# [Your task]
Could you report every line of the listing below that holds the word "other"?

# [Data segment]

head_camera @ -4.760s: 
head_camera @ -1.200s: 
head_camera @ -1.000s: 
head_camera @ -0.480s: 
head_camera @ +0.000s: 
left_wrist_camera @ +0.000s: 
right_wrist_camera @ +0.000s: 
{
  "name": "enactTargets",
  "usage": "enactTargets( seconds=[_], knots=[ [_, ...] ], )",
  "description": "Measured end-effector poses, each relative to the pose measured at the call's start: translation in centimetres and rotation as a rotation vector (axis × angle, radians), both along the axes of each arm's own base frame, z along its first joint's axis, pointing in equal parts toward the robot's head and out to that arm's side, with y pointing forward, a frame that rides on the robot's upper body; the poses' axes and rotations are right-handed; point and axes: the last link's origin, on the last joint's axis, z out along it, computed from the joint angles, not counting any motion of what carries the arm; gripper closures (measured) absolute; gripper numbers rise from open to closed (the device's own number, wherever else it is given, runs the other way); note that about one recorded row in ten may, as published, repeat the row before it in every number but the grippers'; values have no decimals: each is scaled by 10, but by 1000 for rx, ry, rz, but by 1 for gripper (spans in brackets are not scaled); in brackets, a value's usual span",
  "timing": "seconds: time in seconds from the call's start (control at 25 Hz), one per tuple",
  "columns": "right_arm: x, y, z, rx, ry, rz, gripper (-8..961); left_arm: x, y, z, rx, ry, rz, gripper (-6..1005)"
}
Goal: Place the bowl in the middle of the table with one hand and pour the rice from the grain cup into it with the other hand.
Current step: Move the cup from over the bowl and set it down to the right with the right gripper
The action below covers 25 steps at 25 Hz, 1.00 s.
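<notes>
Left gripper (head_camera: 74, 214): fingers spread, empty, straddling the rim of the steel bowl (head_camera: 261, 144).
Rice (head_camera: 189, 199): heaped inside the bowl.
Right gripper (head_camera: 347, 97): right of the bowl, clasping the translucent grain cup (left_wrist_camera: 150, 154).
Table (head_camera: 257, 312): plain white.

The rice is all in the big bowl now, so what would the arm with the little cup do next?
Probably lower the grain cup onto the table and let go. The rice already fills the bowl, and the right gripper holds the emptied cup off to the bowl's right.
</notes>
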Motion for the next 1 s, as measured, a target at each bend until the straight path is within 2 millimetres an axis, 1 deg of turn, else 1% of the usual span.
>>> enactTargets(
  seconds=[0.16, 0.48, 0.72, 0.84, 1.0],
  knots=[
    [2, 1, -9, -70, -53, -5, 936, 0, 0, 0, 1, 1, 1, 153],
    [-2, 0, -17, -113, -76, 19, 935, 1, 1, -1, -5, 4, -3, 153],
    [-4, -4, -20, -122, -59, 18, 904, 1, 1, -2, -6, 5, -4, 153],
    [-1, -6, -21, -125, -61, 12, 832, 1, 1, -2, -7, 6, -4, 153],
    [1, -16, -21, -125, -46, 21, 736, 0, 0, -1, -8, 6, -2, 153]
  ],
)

# [Task output]
  "description": "Measured end-effector poses, each relative to the pose measured at the call's start: translation in centimetres and rotation as a rotation vector (axis × angle, radians), both along the axes of each arm's own base frame, z along its first joint's axis, pointing in equal parts toward the robot's head and out to that arm's side, with y pointing forward, a frame that rides on the robot's upper body; the poses' axes and rotations are right-handed; point and axes: the last link's origin, on the last joint's axis, z out along it, computed from the joint angles, not counting any motion of what carries the arm; gripper closures (measured) absolute; gripper numbers rise from open to closed (the device's own number, wherever else it is given, runs the other way); note that about one recorded row in ten may, as published, repeat the row before it in every number but the grippers'; values have no decimals: each is scaled by 10, but by 1000 for rx, ry, rz, but by 1 for gripper (spans in brackets are not scaled); in brackets, a value's usual span",
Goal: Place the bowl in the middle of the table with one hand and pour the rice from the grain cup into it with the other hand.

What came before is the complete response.